Beta Alanine Supplementation

If you have ever looked on the back of any pre workout container, you will see some consistency in the ingredients list.  Most companies have their respective proprietary blend which can include just about anything.  However, there always seems to be a few staple supplements within pre workouts.  One prominent ingredient is Beta Alanine.  This simple amino acid helps with the offset of lactic acid, thereby aiding in endurance at both lower and higher intensities.

What is Beta Alanine?

Βeta Alanine is a nonessential amino acid found in protein sources like poultry and beef.  By itself, this specific amino acid doesn’t provide any substantial benefits.  Once it has entered the muscle cell however, it offers much greater benefits as it becomes a rate-limiting substrate for Carnosine synthesis.  Beta Alanine is the key to the lock, basically.

Carnosine has been associated with athletes with a large number of fast twitch muscle fibers such as sprinters and Olympic weight lifters.  It is a major contributor to the muscles’ buffering capacity against H+ ions produced during high intensity exercise.  The increase in H+ ions lowers the pH inside the muscle cells.  This decreases the production of specific enzyme based reactions and muscle contractions which both result in fatigue.

So what does the even mean?

The greater amount of Beta Alanine results in a greater amount of Carnosine.  In every study you look at, researchers documented an increase level of Carnosine which resulted less fatigue.  One of these studies demonstrated this during a series of cycle ergometer sprints with an additional 16% of total work done on the ergometer compared to those taking a placebo.

More work at a higher level?

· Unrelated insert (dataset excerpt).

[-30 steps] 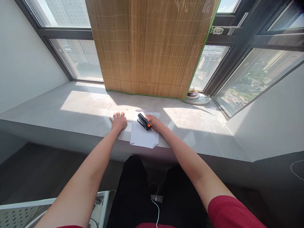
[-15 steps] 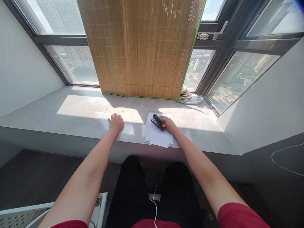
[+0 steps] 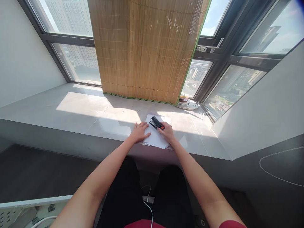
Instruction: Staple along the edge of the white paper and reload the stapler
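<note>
two bare hands work close together in the head view, over white paper [image 3: 156, 141] that lies on a pale window sill [image 3: 78, 122], at its near edge. the left hand [image 3: 140, 132] is at the paper's 9 o'clock, palm down and spread wide, thumb apart from the other fingers; its thumb and forefinger tips reach onto the sheet's left side. the right hand [image 3: 168, 131], at about 3 o'clock, is closed around the rear end of a black stapler [image 3: 156, 121] with an orange-red patch near the grip. the stapler lies over the upper part of the paper, at the right hand's 10 o'clock, its front end pointing to 10 o'clock. at this size it is hard to say whether its base touches the sheet.

from the paper, a bamboo blind [image 3: 147, 57] with green edging hangs at 12 o'clock before the dark-framed windows, and a stack of plates [image 3: 186, 103] sits at 2 o'clock, in the sill's far corner. a beaded cord [image 3: 268, 170] curves at 4 o'clock. below, at 6 o'clock, a white cable [image 3: 151, 212] runs between dark-trousered legs [image 3: 174, 193], and at 8 o'clock stands a white perforated rack [image 3: 11, 215].
</note>
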`<state>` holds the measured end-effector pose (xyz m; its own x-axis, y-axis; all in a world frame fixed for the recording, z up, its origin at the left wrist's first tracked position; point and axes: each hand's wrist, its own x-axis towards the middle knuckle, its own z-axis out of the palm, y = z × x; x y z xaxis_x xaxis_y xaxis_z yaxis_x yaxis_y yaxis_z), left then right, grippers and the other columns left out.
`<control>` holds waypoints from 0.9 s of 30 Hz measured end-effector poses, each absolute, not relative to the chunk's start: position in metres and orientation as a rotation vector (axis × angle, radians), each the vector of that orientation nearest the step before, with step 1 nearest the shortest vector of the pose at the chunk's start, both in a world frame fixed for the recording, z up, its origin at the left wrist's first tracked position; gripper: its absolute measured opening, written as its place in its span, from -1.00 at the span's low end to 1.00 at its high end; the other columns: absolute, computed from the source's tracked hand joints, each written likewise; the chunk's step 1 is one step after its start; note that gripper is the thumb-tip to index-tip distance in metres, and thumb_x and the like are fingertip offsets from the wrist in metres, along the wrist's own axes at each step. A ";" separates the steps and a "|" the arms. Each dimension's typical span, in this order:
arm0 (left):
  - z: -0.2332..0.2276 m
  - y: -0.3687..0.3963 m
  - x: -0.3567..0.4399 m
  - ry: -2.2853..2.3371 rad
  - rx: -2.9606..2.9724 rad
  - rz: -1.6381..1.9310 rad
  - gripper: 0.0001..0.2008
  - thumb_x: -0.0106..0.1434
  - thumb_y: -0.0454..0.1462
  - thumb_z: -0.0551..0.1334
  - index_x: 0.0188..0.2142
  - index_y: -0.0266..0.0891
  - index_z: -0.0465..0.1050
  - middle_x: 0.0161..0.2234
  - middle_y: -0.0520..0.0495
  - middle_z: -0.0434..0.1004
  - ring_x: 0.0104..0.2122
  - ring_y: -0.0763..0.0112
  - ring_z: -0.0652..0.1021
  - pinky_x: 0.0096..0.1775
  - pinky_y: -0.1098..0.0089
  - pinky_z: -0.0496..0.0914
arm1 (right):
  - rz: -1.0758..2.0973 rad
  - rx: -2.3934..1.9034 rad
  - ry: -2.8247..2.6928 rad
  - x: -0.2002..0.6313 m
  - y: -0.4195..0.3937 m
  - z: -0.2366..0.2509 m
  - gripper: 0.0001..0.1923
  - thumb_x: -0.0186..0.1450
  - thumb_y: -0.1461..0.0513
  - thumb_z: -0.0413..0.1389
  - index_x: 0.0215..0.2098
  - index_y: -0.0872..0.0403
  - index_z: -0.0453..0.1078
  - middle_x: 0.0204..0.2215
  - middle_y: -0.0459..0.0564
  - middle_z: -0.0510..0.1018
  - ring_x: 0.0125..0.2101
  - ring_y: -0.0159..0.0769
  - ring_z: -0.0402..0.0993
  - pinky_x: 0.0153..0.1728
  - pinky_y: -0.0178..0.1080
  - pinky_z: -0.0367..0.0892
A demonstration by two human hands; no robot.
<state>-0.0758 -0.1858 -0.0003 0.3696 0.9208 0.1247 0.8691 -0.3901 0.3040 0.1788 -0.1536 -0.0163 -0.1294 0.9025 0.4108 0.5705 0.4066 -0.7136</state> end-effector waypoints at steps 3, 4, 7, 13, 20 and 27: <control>-0.002 -0.189 -0.072 1.688 2.391 0.495 -0.39 0.47 0.09 0.20 0.38 -0.14 0.37 0.41 -0.33 0.37 0.42 -0.09 0.37 0.51 -0.16 0.03 | 0.531 -1.263 -1.801 0.192 -0.153 -0.013 -0.60 0.23 0.10 0.24 0.01 -0.02 0.65 -0.07 0.07 0.76 -0.08 -0.01 0.65 0.10 0.05 0.50; -0.002 -0.189 -0.072 1.700 2.387 0.503 -0.37 0.47 0.10 0.20 0.37 -0.17 0.37 0.39 -0.35 0.38 0.41 -0.10 0.38 0.50 -0.15 0.05 | 0.544 -1.255 -1.807 0.196 -0.153 -0.011 -0.60 0.22 0.12 0.24 0.02 -0.02 0.65 -0.07 0.06 0.76 -0.07 0.00 0.65 0.12 0.06 0.49; -0.001 -0.188 -0.073 1.687 2.401 0.475 -0.35 0.46 0.10 0.22 0.36 -0.21 0.36 0.40 -0.38 0.36 0.42 -0.13 0.36 0.50 -0.19 0.04 | 0.599 -1.241 -1.846 0.203 -0.155 -0.008 -0.58 0.22 0.15 0.26 0.04 -0.02 0.67 -0.08 0.02 0.78 -0.06 0.01 0.67 0.14 0.09 0.50; 0.001 -0.187 -0.077 1.627 2.369 0.493 -0.40 0.44 0.07 0.25 0.35 -0.13 0.38 0.43 -0.28 0.36 0.45 -0.08 0.34 0.52 -0.13 0.00 | 0.440 -1.311 -1.783 0.201 -0.172 -0.013 -0.56 0.24 0.16 0.33 0.10 -0.05 0.66 0.10 0.09 0.73 0.13 0.08 0.62 0.23 0.16 0.48; 0.001 -0.180 -0.081 1.608 2.193 0.632 -0.45 0.55 0.10 0.04 0.30 -0.15 0.44 0.35 -0.23 0.49 0.38 0.01 0.44 0.51 -0.05 0.06 | 0.284 -1.363 -1.775 0.206 -0.185 -0.018 -0.77 0.32 0.19 0.29 -0.07 -0.07 0.73 0.01 0.11 0.75 0.09 0.08 0.61 0.21 0.16 0.49; -0.004 -0.171 -0.090 1.503 1.686 1.018 -0.44 0.63 0.01 -0.17 0.25 -0.11 0.49 0.33 -0.16 0.54 0.35 0.17 0.50 0.37 0.15 0.37 | 0.320 -1.338 -1.770 0.201 -0.177 -0.003 -0.70 0.27 0.12 0.34 -0.04 -0.02 0.69 0.08 0.15 0.72 0.14 0.08 0.58 0.24 0.15 0.46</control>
<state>-0.0901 -0.1713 -0.0043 0.0408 0.9912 0.1257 0.4847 -0.1296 0.8650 0.2013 -0.1768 -0.0034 -0.0437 0.8761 0.4802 0.6524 0.3890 -0.6504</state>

Sure, I’ll take that.

Supplementation

Studies involving both trained athletes and average, untrained people both show that a range from 3g to 6.5g  per day of Beta Alanine for at least 4 weeks will increase Carnosine levels.  Those initial 28 days seem to provide the biggest jump in resistance to fatigue.  As supplementation continues to 10 weeks, the rate of that resistance to fatigue begins to taper off with endurance still being maintained well above previous performance.  Like Creatine, it is more about consistency with Beta Alanine.  Focus less on timing and more on consuming a few grams each day.

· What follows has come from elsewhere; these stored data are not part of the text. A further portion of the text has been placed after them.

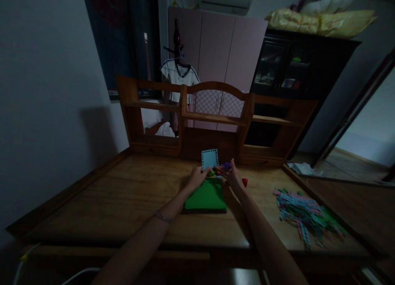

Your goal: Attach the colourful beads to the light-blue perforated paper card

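Note:
A pale blue square card (pixel 210 159) with a row of dark holes along its edges stands tilted above the desk. My left hand (pixel 197 177) grips it at the lower left corner between thumb and fingers. Close by the card's lower right corner is my right hand (pixel 231 177), its fingertips drawn together and one finger raised; what they hold is too dark and small to make out. A small bright green piece (pixel 211 173) shows between the hands. Below them lies a flat green pad or box (pixel 205 196). A purple object (pixel 226 166) is partly hidden behind my right hand.
A red object (pixel 245 182) lies right of my right hand. Further right is a heap of blue, pink and green perforated strips (pixel 308 215). The wooden desk (pixel 123 198) has a shelf unit (pixel 212 119) along its back and a raised rim on its sides.

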Tool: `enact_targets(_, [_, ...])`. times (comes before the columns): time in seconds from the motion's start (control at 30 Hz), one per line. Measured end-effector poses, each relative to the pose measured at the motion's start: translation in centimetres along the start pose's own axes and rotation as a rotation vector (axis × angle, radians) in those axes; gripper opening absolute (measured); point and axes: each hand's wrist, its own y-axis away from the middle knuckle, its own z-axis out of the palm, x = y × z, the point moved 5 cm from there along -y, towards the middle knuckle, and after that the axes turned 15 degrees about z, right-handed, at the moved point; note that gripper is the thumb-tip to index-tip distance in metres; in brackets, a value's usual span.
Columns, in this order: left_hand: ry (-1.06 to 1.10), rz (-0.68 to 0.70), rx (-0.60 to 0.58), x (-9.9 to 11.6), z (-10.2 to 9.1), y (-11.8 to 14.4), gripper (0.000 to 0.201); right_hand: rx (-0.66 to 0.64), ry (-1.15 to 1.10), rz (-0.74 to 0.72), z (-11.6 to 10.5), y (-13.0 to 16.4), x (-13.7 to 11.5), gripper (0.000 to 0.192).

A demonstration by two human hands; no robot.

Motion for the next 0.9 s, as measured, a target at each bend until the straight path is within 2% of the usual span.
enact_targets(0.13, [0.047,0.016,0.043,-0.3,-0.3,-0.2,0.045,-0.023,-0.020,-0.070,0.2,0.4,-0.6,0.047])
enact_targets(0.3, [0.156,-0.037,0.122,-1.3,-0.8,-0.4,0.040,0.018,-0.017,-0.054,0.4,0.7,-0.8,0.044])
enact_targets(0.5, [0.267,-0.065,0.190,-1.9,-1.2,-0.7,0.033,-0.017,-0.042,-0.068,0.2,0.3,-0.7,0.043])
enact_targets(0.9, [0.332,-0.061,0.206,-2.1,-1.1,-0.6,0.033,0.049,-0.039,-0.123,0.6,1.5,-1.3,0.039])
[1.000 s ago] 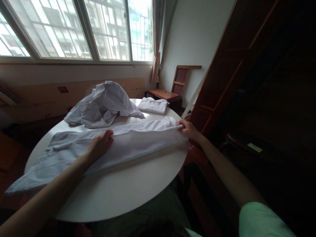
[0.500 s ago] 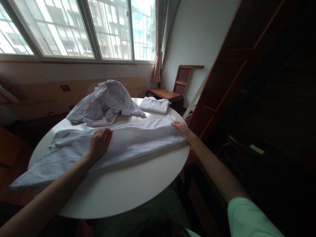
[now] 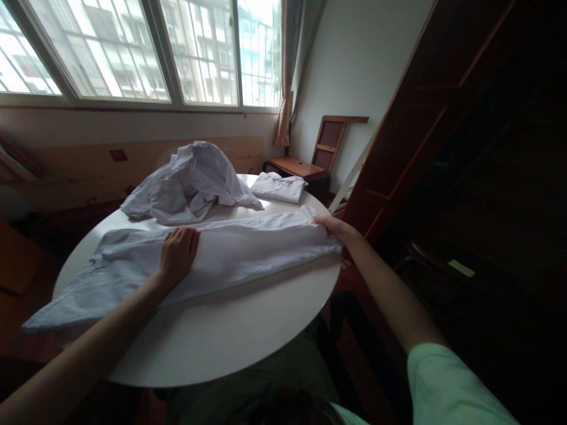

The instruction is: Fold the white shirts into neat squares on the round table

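Note:
A white shirt (image 3: pixel 248 248), folded into a long narrow strip, lies across the round table, its pointed left end hanging past the edge. My left hand (image 3: pixel 179 254) rests on the strip left of its middle, fingers curled and pressed together on the cloth. At the right end, my right hand (image 3: pixel 331 227) grips the upper edge, with the thumb side on top and some fingers hidden by the fabric. Behind the strip sits a crumpled heap of white cloth (image 3: pixel 190 183). A neatly folded white shirt (image 3: pixel 280 187) lies at the back right.
The white round table (image 3: pixel 230 336) is close to my body. Past its far right edge stands a wooden chair (image 3: pixel 301 167). A dark wooden door panel (image 3: pixel 385 159) leans along the right side. Barred windows (image 3: pixel 199 53) and a curtain (image 3: pixel 283 118) are behind.
My right hand has moved slightly right, drawing the shirt's right end toward the table edge and pulling up a soft ridge. My left hand stays in nearly the same place.

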`<state>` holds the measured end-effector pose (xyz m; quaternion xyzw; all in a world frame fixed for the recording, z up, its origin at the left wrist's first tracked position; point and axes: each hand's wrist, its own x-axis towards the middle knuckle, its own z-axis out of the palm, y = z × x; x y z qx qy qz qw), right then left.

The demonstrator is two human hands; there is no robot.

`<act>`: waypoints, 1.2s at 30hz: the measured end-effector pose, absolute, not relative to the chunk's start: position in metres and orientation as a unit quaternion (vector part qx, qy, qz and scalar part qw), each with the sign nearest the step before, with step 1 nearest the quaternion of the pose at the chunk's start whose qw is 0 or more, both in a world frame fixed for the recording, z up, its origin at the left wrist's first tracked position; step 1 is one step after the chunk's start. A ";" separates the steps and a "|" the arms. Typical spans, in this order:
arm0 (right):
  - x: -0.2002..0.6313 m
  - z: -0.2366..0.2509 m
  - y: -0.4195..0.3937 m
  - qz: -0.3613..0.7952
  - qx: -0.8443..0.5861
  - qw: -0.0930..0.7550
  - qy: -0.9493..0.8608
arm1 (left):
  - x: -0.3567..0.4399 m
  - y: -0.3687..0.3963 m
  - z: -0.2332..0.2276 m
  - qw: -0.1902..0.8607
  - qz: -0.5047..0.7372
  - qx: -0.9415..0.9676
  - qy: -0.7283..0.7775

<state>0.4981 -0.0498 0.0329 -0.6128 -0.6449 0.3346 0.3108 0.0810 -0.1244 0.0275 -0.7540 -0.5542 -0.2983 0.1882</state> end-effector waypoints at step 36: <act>0.503 0.031 -0.065 0.433 -0.518 0.500 -0.543 | 0.079 -0.109 0.017 0.125 -0.205 -0.741 -0.627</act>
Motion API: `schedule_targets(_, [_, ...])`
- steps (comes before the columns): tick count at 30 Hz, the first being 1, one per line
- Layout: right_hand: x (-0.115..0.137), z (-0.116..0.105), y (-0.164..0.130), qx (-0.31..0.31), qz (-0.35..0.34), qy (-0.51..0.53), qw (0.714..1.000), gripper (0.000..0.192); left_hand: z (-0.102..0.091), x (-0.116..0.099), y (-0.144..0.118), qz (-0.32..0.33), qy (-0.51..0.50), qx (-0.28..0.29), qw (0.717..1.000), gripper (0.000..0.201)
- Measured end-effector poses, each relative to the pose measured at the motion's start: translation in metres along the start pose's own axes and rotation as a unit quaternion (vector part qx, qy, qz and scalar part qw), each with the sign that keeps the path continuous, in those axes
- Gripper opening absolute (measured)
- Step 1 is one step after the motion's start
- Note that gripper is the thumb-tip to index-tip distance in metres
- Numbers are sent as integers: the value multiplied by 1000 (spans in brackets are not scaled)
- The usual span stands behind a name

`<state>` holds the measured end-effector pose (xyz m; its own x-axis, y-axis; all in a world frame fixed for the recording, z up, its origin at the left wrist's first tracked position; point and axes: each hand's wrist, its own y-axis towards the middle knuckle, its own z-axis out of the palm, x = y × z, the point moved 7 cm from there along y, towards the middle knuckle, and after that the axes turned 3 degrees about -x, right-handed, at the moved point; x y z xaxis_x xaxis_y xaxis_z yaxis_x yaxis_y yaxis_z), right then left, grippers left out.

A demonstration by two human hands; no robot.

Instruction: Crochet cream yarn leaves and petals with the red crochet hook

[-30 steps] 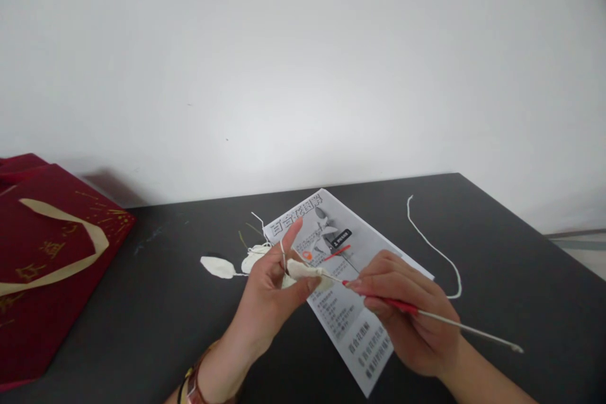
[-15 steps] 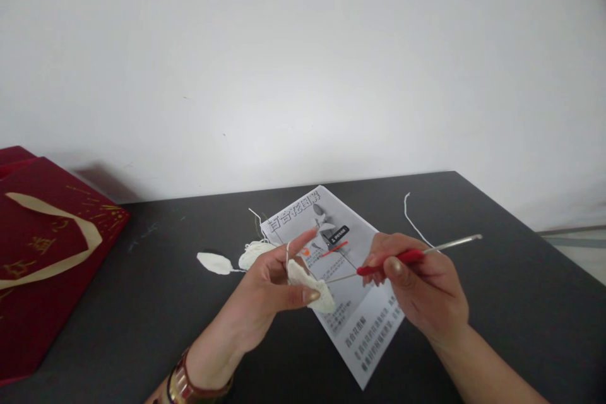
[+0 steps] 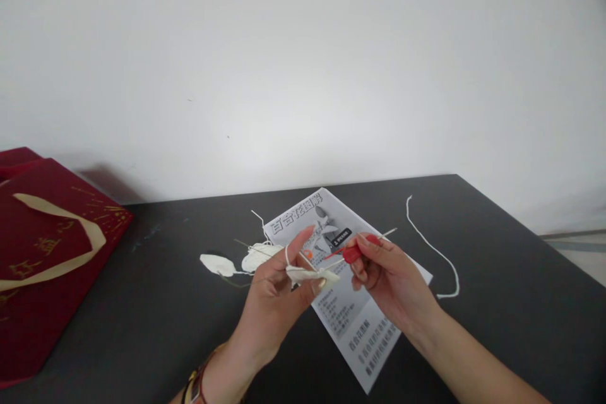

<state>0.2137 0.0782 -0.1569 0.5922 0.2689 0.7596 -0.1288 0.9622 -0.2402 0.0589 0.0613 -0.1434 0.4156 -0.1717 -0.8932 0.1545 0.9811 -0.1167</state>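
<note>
At the far left a dark red bag (image 3: 42, 265) with gold lettering and a cream ribbon handle lies on the dark table (image 3: 142, 322), partly cut off by the picture's edge; further right, two small white crocheted petals (image 3: 218, 264) lie flat on the table, one beside the other, with thin loose threads running off them; just right of these the left hand (image 3: 279, 290) is raised above the table, its forefinger stretched up with white yarn looped over it, its thumb and other fingers pinched shut on a small white crochet piece (image 3: 312, 276); a bracelet shows at that wrist, at the lower edge of the view; beneath and behind both hands a printed instruction sheet (image 3: 350, 322) lies at a slant on the table, grey with black lettering and a flower picture near its top; the right hand (image 3: 388, 278) is closed on the red grip of a crochet hook (image 3: 353, 254), whose thin metal shaft reaches left to the crochet piece, while its other metal end sticks out up and to the right past the fingers; right of that hand a loose strand of white yarn (image 3: 433, 246) curves across the table, apart from everything else; a plain white wall rises behind the table.
</note>
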Motion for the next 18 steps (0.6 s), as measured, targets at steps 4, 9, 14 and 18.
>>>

The research seems to support the use of this aid.  So far, there have not been many reports of long term side effects.  Yet, it would still be wise to cycle on and off of Beta Alanine in a similar way to Creatine.  You could even cycle the two together.  Researchers have seen increases in lean muscle mass while still losing body fat when combining the two.  With so many benefits and facts to back it up, Beta Alanine will be a staple in my shaker cup for the foreseeable future.